断断续续的,安若依在他的怀里不断地说着,哭泣着。
将这些天压抑着的全数释放出来,之前,他一直在故作坚强着,但是在见到慕寒的这一刻。
她再也无法坚持下去了,像是崩溃了似的,唯有靠着哭泣一次来释放自己。
慕寒不语,任由着她在自己怀里哭泣,任她的泪水打湿自己名贵的衣服,任由她当做抹布。
他伸出手,放在她的背上,一下一下的有节奏的拍打着,他的动作十分的轻柔,如若是平时,西池恭见到这样的他一定会大笑一顿。
他不是一个擅长言语表达的人,所以现在很多外面的事情他都会交给西池恭去做,更加别说哄女人了,他又没有做过,自然更加不会了。
外面,西池恭听着安若依痛苦的哭声,也是沉下脸,心里也好受不到哪里去。
眼里散过的杀机,他原本就很喜欢安若依,这些日子跟安若依相处下来,对她的更是当做自己人,现在却被人欺负成这样,他怎么可能会放过那些人。
他们可是护短的,伤害若依秀的人,就等于在伤害他。
不知过了多久,黄泽提着一个保温瓶和何姐走了过来,他是在医院门口遇上何姐的,所以便是一起上来了。
他看着靠着墙上的男人,觉得有些陌生,应该不像是安若依认识的人才对。
他正打算推开门进去,然而这时,西池恭抬起头来,叫住了他。
“喂,你现在还不能进去。
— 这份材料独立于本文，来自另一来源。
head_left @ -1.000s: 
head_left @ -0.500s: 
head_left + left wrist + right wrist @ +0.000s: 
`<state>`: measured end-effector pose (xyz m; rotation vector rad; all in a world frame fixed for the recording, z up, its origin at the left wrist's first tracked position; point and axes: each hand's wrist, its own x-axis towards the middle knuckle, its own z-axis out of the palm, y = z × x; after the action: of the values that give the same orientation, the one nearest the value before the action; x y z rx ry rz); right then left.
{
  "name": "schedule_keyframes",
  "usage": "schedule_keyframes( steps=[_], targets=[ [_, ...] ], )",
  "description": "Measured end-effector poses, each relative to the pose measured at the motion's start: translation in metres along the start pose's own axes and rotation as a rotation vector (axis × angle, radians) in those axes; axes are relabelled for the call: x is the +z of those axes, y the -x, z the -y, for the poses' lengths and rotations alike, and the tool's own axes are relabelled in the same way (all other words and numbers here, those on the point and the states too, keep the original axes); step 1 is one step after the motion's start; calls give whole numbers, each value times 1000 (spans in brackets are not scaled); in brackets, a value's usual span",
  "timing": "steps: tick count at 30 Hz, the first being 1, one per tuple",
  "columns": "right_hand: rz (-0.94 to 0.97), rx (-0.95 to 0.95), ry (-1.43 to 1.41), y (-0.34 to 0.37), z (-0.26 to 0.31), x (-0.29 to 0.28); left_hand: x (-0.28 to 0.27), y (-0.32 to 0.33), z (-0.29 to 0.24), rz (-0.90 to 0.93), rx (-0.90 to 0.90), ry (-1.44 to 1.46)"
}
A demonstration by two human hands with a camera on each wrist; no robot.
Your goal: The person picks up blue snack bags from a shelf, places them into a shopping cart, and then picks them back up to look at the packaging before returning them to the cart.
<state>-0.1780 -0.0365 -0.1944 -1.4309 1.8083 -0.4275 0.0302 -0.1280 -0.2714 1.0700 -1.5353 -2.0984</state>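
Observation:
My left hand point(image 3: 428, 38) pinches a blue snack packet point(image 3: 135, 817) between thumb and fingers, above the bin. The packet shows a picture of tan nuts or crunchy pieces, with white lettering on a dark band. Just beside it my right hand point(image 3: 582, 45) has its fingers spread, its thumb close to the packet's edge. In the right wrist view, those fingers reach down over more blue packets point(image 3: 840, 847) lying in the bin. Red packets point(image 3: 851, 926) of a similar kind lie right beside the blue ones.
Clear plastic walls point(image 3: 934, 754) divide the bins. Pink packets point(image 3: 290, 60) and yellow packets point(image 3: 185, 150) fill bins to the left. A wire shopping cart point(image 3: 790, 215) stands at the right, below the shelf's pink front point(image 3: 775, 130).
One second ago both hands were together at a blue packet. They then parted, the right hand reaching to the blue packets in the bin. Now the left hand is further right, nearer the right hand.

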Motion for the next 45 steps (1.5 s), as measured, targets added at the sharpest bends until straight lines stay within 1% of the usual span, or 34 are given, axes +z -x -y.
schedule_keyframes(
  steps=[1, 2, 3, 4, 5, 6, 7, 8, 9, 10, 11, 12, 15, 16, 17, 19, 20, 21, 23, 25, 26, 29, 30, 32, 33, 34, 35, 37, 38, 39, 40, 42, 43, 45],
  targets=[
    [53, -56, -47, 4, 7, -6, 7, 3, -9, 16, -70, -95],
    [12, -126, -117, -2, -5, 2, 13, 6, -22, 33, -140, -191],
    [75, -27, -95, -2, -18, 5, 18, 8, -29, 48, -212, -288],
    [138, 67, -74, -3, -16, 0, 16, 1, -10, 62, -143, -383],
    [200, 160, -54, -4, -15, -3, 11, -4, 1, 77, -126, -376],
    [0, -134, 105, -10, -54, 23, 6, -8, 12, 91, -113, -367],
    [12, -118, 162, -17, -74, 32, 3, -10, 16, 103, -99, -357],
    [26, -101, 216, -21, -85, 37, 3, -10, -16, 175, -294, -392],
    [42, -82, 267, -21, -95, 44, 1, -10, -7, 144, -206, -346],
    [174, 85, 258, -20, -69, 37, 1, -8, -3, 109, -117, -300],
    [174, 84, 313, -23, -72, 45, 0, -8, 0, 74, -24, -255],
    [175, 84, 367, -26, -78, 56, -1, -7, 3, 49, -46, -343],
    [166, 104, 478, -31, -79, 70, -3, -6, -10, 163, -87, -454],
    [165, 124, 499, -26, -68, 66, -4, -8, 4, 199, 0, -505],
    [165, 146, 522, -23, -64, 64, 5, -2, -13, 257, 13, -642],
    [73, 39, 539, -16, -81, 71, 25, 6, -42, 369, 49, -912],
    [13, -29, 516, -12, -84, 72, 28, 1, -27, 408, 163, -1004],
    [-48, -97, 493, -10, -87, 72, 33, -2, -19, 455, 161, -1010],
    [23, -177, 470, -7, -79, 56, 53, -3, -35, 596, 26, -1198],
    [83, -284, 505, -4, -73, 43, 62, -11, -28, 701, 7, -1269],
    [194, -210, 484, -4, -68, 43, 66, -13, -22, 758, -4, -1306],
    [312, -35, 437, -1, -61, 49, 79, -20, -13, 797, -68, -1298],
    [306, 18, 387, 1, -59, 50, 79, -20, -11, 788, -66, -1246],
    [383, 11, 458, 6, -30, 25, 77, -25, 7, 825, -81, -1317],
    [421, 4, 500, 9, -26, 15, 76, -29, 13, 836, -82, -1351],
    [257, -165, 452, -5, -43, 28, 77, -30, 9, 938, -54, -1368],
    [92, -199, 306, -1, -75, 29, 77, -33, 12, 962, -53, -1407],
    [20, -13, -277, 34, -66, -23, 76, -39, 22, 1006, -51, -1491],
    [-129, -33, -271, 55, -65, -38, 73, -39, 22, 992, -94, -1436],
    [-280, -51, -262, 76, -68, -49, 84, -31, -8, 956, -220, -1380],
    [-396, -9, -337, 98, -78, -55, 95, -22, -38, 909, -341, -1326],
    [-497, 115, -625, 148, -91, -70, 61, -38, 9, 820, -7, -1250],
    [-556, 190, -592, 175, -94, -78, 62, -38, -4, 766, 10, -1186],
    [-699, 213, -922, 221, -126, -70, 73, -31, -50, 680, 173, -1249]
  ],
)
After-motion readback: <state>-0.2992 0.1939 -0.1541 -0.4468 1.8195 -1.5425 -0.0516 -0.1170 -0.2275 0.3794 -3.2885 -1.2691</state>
”
黄泽转身看着他,这个男人是在说他吗?
“对不起,这位先生,我想你是搞错地方了,里面的人是我的朋友,我现在是来给她送饭的。”
他扬了扬手上的保温瓶,这可是他特意让人做的营养餐。
听了他的话,西池恭抬眸睨了他一眼,又看了看他手上的东西,收回目光,“既然是送饭,那你就把东西放下吧, 人可以走了。”
虽然还是这样说着,但是他的语气要比刚刚好多了,想来也是猜到这个人是谁,不是因为他的身份,只是为了他为安若依安排医院的事。
“你……”
何姐也是不可思议的看着他,这个人怎么这么不讲理,这明明是若依的病房,他怎么这么无礼。
“这位先生,虽然我不知道你为什么要这样做,但是,这里面住着的是我的朋友,你不能这样做。”
黄泽毕竟是见过的人要多,他自然也是看出西池恭的不同,但是,这并不代表他可以阻止他进去。
他的手放在门把上,正准备拧开,这时,房门从里面打开。